Major in Photography
Photography has played a major role in the production of images in visual culture since its invention in the first half of the Nineteenth century. The Program at Loyola University is focused on photography as an artistic discipline that has developed a rich history over the last century and a half, and which continues to evolve with recent innovations in technology. The curriculum guides students in learning the technical foundations, aesthetic strategies and conceptual approaches, and the cultural / historical perspectives of the medium. Through the program, students build their ability to pursue photography as a means of creative exploration and intellectual investigation.
The first course in the curriculum (FNAR 115: Foundations of Photography) introduces students to the technical skills of manually operating a digital camera and using it to produce photography as art. Furthermore, students learn how to process their files on the computer, create prints through professional inkjet printers, and critically evaluate the works. Students who pursue a Major or Minor in Photography then take two intermediate-level courses. FNAR 219: Photography – Digital Imaging expands on the idea of digital technology in the creation and dissemination of images in contemporary society. At Loyola University, film-based photography continues to play a key role by exposing students to the historical origin of the medium and a process that offers a different experience as well as possibilities from the digital format. In FNAR 215: Photography – Film and Darkroom, students work in a traditional darkroom where they gain a solid understanding of black and white photography from film development to printing. Students ultimately complete their coursework in the Photography Program with two advanced-level courses (FNAR 316: Photography – Advanced Darkroom and FNAR 319: Photography – Lighting Techniques).

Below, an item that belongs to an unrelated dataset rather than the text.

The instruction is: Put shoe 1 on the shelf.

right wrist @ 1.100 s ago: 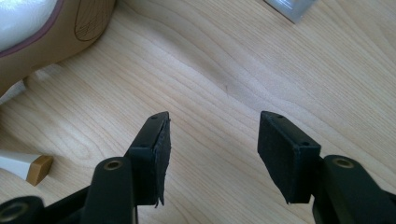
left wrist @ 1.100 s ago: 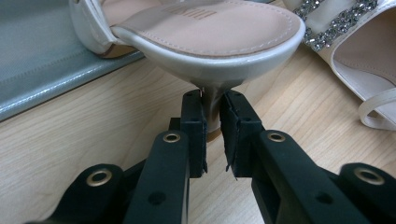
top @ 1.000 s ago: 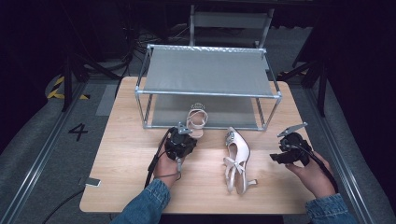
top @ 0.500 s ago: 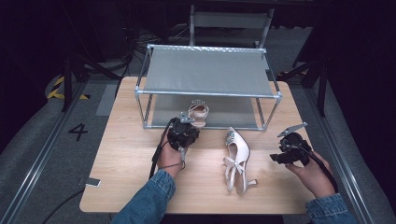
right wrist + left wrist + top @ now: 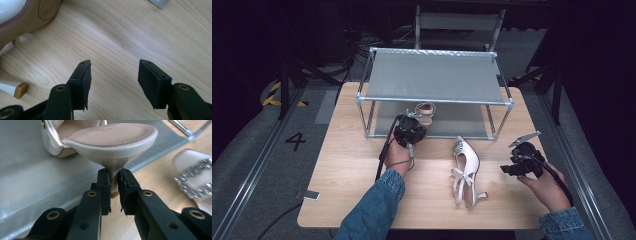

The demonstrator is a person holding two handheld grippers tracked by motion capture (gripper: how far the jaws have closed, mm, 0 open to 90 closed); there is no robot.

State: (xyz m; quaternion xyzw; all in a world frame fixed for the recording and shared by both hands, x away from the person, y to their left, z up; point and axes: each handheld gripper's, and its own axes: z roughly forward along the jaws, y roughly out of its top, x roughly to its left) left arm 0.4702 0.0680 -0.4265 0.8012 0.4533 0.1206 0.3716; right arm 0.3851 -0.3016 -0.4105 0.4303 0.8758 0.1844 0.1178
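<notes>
Left gripper [image 5: 418,120]: its jaws are clenched on the thin heel of the held shoe [image 5: 110,142], one pad pressing each side of the stem; the heel tip pokes out just below the pads.
Gap of the left jaws: narrow, no wider than the heel stem between them.
Held shoe: a pale cream high-heeled sandal, sole and heel cup straight ahead of the jaws and just above them, toe end pointing away; in the high view it sits at the front edge of the rack's lower shelf [image 5: 447,122].
Beyond the left jaws: the grey lower shelf spreads under the shoe; off to one side lies the wooden counter [image 5: 352,170].
Right gripper [image 5: 113,77]: jaws released and standing wide apart, nothing between the pads, bare counter wood under the gap.
Near the right jaws: the second shoe [image 5: 466,170] lies on its side on the counter, well apart from the pads; in the right gripper view its sole and heel tip sit off beyond one jaw.
Rack [image 5: 434,100]: a metal-framed, two-tier shoe shelf ahead of both grippers.
</notes>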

The curriculum builds a foundation that enable students to pursue a broad range of career paths. It provides an experience that prepares students to apply to graduate programs and pursue a career in contemporary art as an artist or a curator. It develops techniques for students who are interested the commercial applications of the medium (editorial fashion/architecture/product photography). Finally, as a program that emphasizes the ability to create and analyze images, the curriculum offers skills that are relevant to numerous fields beyond photography that rely on conceptual thinking and communication through visual means (architecture, design, advertising, illustration, photo journalism, media studies, and visual anthropology).